# [Try it]
Read the data below. Then repeat all of it exactly.

[Data records]
[Start of section]

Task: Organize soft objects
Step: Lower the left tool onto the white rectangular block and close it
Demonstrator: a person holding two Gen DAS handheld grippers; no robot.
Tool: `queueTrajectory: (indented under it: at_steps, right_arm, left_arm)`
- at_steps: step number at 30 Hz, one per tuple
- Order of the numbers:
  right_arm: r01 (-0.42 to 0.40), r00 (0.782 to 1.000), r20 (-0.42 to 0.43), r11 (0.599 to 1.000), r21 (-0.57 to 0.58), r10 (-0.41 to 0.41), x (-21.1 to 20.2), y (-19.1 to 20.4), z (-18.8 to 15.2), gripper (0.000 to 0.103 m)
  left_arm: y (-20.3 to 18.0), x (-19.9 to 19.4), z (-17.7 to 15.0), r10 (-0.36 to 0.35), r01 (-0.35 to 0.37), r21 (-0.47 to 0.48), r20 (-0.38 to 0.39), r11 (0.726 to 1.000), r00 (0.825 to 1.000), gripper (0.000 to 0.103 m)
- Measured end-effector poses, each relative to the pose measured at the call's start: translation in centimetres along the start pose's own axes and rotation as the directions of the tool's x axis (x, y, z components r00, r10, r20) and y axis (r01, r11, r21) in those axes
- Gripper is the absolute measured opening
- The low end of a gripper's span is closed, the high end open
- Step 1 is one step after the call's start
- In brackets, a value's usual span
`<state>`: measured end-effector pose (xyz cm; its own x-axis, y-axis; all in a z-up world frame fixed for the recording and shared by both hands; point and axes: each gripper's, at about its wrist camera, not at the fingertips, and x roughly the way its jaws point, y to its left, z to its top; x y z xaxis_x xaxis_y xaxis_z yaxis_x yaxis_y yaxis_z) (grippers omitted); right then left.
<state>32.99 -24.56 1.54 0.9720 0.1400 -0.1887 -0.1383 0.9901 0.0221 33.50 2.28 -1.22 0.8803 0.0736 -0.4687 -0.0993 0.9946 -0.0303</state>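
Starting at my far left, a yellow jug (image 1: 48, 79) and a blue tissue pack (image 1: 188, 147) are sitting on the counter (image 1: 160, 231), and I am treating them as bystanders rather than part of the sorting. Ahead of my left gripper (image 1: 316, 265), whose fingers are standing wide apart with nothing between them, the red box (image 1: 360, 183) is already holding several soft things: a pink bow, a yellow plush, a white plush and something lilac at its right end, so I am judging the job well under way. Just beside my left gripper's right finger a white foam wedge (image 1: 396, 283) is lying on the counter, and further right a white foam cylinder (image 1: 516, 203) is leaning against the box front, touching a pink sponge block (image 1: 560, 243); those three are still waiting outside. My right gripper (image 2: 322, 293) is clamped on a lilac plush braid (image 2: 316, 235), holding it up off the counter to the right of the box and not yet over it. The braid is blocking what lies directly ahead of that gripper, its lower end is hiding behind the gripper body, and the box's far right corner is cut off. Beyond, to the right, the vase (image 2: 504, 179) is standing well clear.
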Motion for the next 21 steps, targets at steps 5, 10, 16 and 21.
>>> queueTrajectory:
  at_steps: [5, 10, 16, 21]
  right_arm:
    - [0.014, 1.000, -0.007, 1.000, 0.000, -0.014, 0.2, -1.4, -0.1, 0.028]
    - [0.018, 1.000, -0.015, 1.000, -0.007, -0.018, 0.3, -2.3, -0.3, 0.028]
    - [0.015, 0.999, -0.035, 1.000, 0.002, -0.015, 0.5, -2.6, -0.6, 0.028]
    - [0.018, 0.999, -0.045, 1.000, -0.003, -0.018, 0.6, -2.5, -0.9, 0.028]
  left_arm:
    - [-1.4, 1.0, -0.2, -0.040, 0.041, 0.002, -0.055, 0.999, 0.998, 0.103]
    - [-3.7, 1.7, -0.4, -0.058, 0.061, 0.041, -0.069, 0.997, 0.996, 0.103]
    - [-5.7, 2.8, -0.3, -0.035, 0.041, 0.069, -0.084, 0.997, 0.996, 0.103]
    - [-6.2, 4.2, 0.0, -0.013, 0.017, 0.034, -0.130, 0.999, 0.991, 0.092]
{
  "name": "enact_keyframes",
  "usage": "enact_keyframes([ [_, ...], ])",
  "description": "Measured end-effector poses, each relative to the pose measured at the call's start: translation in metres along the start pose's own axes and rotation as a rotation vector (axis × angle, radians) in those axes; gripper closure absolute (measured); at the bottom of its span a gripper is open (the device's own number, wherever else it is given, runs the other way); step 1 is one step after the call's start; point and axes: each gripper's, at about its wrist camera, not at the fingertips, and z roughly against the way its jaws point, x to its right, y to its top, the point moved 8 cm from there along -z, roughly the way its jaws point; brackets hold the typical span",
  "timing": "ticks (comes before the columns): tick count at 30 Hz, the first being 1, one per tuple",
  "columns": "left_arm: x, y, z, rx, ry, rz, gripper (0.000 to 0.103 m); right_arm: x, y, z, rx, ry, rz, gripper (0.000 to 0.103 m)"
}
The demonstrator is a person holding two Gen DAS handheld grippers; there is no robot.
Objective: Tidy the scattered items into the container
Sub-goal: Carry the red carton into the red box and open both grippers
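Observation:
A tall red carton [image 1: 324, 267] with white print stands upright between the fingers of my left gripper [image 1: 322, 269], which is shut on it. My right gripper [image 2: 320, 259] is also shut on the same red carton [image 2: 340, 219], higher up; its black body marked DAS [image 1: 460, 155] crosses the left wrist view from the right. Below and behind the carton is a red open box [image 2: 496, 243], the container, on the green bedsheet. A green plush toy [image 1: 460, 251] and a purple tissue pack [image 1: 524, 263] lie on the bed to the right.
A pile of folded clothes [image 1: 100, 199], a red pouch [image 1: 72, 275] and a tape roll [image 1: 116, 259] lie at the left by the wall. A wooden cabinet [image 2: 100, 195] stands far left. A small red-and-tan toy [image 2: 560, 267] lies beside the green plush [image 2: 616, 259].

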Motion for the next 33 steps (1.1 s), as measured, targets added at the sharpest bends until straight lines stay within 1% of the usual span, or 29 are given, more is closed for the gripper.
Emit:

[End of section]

# [Written answer]
Task: Organize soft objects
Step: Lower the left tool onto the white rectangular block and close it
Demonstrator: a person holding two Gen DAS handheld grippers; no robot.
Tool: `queueTrajectory: (indented under it: at_steps, right_arm, left_arm)`
- at_steps: step number at 30 Hz, one per tuple
- Order of the numbers:
  right_arm: r01 (-0.42 to 0.40), r00 (0.782 to 1.000), r20 (-0.42 to 0.43), r11 (0.599 to 1.000), r21 (-0.57 to 0.58), r10 (-0.41 to 0.41), x (-21.1 to 20.2), y (-19.1 to 20.4), z (-18.8 to 15.2), gripper (0.000 to 0.103 m)
  left_arm: y (-20.3 to 18.0), x (-19.9 to 19.4), z (-17.7 to 15.0), r10 (-0.36 to 0.35), r01 (-0.35 to 0.37), r21 (-0.47 to 0.48), r20 (-0.38 to 0.39), r11 (0.726 to 1.000), r00 (0.825 to 1.000), gripper (0.000 to 0.103 m)
- Measured end-effector poses, each relative to the pose measured at the call's start: translation in centimetres along the start pose's own axes and rotation as the directions of the tool's x axis (x, y, z components r00, r10, r20) and y axis (r01, r11, r21) in those axes
- Gripper is the absolute measured opening
- The low end of a gripper's span is closed, the high end open
- Step 1 is one step after the call's start
- In brackets, a value's usual span
`<state>`: measured end-effector pose (xyz cm; its own x-axis, y-axis; all in a z-up world frame fixed for the recording and shared by both hands; point and axes: each gripper's, at about its wrist camera, not at the fingertips, and x roughly the way its jaws point, y to its left, z to its top; x y z xaxis_x xaxis_y xaxis_z yaxis_x yaxis_y yaxis_z) (grippers omitted); right then left.
<state>32.99 -24.56 1.54 0.9720 0.1400 -0.1887 -0.1383 0.9901 0.0221 33.50 2.28 -1.22 0.8803 0.0736 -0.4687 -0.0993 0.9946 -0.0303</state>
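Starting at my far left, a yellow jug (image 1: 48, 79) and a blue tissue pack (image 1: 188, 147) are sitting on the counter (image 1: 160, 231), and I am treating them as bystanders rather than part of the sorting. Ahead of my left gripper (image 1: 316, 265), whose fingers are standing wide apart with nothing between them, the red box (image 1: 360, 183) is already holding several soft things: a pink bow, a yellow plush, a white plush and something lilac at its right end, so I am judging the job well under way. Just beside my left gripper's right finger a white foam wedge (image 1: 396, 283) is lying on the counter, and further right a white foam cylinder (image 1: 516, 203) is leaning against the box front, touching a pink sponge block (image 1: 560, 243); those three are still waiting outside. My right gripper (image 2: 322, 293) is clamped on a lilac plush braid (image 2: 316, 235), holding it up off the counter to the right of the box and not yet over it. The braid is blocking what lies directly ahead of that gripper, its lower end is hiding behind the gripper body, and the box's far right corner is cut off. Beyond, to the right, the vase (image 2: 504, 179) is standing well clear.
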Motion for the next 21 steps, targets at steps 5, 10, 16 and 21.
>>> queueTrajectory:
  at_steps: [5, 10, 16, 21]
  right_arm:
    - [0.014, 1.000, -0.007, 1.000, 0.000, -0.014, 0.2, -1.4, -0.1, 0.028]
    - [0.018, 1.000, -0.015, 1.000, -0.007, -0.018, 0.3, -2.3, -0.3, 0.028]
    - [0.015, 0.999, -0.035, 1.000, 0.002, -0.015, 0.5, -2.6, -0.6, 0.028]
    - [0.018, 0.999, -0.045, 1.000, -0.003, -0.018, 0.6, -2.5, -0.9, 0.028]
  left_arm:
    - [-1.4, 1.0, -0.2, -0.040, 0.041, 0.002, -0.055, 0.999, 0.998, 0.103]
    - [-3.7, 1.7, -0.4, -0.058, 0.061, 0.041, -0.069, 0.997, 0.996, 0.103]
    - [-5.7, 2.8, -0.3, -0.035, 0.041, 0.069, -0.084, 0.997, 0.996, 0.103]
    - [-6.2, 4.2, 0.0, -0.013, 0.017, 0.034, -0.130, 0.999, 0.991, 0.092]
{
  "name": "enact_keyframes",
  "usage": "enact_keyframes([ [_, ...], ])",
  "description": "Measured end-effector poses, each relative to the pose measured at the call's start: translation in metres along the start pose's own axes and rotation as a rotation vector (axis × angle, radians) in those axes; gripper closure absolute (measured); at the bottom of its span a gripper is open (the device's own number, wherever else it is given, runs the other way); step 1 is one step after the call's start; point and axes: each gripper's, at about its wrist camera, not at the fingertips, and z roughly against the way its jaws point, x to its right, y to its top, the point moved 8 cm from there along -z, roughly the way its jaws point; brackets hold the typical span",
  "timing": "ticks (comes before the columns): tick count at 30 Hz, the first being 1, one per tuple",
  "columns": "left_arm: x, y, z, rx, ry, rz, gripper (0.000 to 0.103 m); right_arm: x, y, z, rx, ry, rz, gripper (0.000 to 0.103 m)"
}
The demonstrator is a person holding two Gen DAS handheld grippers; there is no robot.
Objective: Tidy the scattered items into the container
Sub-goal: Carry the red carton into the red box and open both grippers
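Observation:
A tall red carton [image 1: 324, 267] with white print stands upright between the fingers of my left gripper [image 1: 322, 269], which is shut on it. My right gripper [image 2: 320, 259] is also shut on the same red carton [image 2: 340, 219], higher up; its black body marked DAS [image 1: 460, 155] crosses the left wrist view from the right. Below and behind the carton is a red open box [image 2: 496, 243], the container, on the green bedsheet. A green plush toy [image 1: 460, 251] and a purple tissue pack [image 1: 524, 263] lie on the bed to the right.
A pile of folded clothes [image 1: 100, 199], a red pouch [image 1: 72, 275] and a tape roll [image 1: 116, 259] lie at the left by the wall. A wooden cabinet [image 2: 100, 195] stands far left. A small red-and-tan toy [image 2: 560, 267] lies beside the green plush [image 2: 616, 259].
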
Motion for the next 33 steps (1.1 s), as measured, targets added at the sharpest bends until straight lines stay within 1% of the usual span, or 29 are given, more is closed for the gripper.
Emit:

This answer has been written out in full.